§ What the task requires
Of the lines below, count those containing the word "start". Reply with the number alone.

§ Given material
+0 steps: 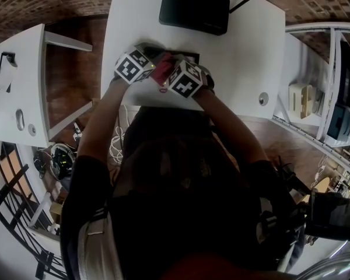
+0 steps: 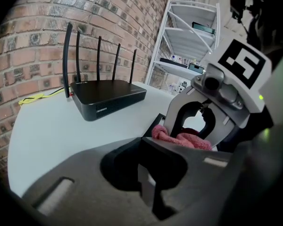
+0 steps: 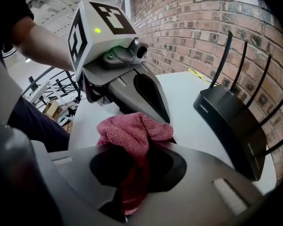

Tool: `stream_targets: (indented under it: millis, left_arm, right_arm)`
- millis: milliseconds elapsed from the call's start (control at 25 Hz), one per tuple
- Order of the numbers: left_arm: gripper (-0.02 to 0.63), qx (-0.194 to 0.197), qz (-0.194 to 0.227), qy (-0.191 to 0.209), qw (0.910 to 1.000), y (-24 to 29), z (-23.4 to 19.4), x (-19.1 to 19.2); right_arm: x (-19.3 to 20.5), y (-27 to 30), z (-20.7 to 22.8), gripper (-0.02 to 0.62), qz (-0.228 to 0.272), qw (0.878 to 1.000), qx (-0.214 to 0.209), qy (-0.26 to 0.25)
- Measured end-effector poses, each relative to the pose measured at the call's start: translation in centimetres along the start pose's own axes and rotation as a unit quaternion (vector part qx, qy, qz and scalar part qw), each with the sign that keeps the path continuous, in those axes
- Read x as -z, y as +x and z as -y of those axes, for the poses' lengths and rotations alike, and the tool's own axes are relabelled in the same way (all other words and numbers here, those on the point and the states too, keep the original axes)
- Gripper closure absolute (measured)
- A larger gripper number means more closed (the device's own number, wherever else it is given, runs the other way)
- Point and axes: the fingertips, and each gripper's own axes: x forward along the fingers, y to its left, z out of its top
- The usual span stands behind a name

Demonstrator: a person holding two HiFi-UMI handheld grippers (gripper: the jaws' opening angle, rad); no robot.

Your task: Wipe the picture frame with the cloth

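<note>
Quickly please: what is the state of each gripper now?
Left gripper: closed.
Right gripper: closed on the pink cloth.

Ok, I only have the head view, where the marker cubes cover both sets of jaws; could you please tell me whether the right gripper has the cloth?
Observer: Yes. In the right gripper view the right gripper is shut on the pink cloth, which bunches up beyond its tips.
Operator: Thanks. And the left gripper?
Observer: In its own view the left gripper has its jaws together; whether they pinch anything I cannot tell.
Operator: Is anything behind the router?
Observer: A yellow cable lies on the table behind the router.
</note>
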Motion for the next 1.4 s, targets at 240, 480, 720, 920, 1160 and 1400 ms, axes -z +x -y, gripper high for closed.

§ Answer box
2